Block-distributed Gradient Boosted Trees

This is the second post in my plan to write an accessible explanation of every paper I’ve included in my thesis. We are jumping forward in time, from our first paper in 2015 where we talked about uncovering concepts and similarities in graphs, to the latest one on scalable gradient boosted tree learning. This detour is to celebrate the fact that we won the best short paper award at SIGIR 2019 for this work! The paper is open-access so I encourage reading it for more details.

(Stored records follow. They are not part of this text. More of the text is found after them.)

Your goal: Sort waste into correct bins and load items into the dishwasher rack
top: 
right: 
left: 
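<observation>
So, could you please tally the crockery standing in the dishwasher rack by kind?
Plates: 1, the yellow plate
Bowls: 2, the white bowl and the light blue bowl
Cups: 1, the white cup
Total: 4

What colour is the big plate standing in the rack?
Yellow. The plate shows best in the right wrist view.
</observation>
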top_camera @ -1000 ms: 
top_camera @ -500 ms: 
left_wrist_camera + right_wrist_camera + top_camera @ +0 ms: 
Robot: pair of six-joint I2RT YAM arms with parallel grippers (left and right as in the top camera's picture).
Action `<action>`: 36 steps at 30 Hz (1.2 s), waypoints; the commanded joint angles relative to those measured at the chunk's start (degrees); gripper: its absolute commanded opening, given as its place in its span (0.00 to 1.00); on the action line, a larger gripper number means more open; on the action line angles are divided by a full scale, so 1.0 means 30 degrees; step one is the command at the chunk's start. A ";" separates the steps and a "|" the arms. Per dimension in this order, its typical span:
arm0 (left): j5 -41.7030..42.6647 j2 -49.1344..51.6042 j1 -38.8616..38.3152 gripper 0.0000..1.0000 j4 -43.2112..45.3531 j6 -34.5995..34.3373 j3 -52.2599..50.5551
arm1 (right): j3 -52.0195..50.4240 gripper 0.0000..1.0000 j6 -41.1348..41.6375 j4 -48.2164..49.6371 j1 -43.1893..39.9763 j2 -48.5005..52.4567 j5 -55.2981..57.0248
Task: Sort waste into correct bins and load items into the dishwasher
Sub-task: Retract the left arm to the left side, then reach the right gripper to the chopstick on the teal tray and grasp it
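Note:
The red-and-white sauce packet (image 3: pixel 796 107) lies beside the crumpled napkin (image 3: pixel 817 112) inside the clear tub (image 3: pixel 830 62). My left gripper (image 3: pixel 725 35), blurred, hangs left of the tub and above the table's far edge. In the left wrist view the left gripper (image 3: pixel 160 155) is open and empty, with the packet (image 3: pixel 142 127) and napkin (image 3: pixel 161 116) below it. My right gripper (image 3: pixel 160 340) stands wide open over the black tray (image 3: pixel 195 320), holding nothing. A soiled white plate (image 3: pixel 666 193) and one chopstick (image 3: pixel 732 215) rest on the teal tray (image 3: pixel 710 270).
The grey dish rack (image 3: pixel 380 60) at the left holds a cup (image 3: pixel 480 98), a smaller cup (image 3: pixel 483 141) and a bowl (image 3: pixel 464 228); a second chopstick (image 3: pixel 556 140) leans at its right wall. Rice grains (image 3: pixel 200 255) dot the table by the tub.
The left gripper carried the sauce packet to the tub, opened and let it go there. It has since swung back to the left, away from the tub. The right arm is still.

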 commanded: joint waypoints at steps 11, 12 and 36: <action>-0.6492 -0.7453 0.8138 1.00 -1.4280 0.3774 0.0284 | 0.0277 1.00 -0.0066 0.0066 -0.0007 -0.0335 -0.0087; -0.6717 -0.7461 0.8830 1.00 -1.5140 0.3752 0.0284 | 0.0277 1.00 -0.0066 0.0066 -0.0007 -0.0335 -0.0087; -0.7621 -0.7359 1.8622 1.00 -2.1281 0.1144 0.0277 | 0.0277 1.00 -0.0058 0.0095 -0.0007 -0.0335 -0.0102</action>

Here we focus on gradient boosted trees (GBT) and try to overcome the issues that come up when training high-dimensional data in a distributed setting. We’ll take this opportunity to illustrate how distributed training of GBTs works, what are the specific issues with the current state-of-the-art, and demonstrate the benefits and limitations of our proposed solutions. Some of the illustrations and explanations here were taken from my dissertation and defense.

Gradient boosted trees

Gradient boosted trees are one of the most successful algorithms in machine learning, used across the industry and academia. They largely owe their success to their excellent accuracy, solid theoretical foundations, and highly scalable implementations like XGBoost and LightGBM.

GBTs are an ensemble of decision trees. In the most common version of the algorithm, a new tree is added at each iteration of the algorithm. A common illustration of the process is the following:

At each iteration, a new tree is added, which is trained on labels that result from the errors made by the existing ensemble of trees. In “base” boosting that would be the errors made from the ensemble, i.e. the errors of the previous iteration become the targets for the next one. In gradient boosting we train on the gradients of the errors, as determined by the loss function we are using. It’s this flexibility of choosing our loss function that makes GBTs attractive: they can be used for classification, regression, ranking, or survival analysis by simply changing the loss function we use (and its gradients).

The algorithm for growing a single tree at a high level is the following:

Until a stopping criterion is met, do the following:

Make predictions using the current ensemble.
Calculate the gradient histograms for each data point.
Use the gradient histograms to find the optimal split for each leaf.
Grow the tree by splitting the leaves.

Toy Dataset

Throughout our explanation we’ll use the following toy dataset to illustrate the process:

Toy data

Here we have a dataset with 4 data points and 3 features, where we have also listed a gradient value for each data point.

Row and block-distributed data

If you think of our dataset as a table where rows are data points and columns are features, we can distribute our data by row, column, or both. The last distribution strategy is commonly referred to as block distribution. The row and block data distribution strategies are illustrated below:

Row distributed data.

Block-distributed data.

Current state of the art implementations provide distributed GBT training using only row distribution, i.e. data are only partitioned along the data point dimension and a subset of the data end up on each machine in the cluster. Using block-distribution would allow us to parallelize learning along both dimensions, increasing the scalability of the algorithm and reducing the training cost. However, this creates a couple of additional challenges in the training process that we will expand upon now.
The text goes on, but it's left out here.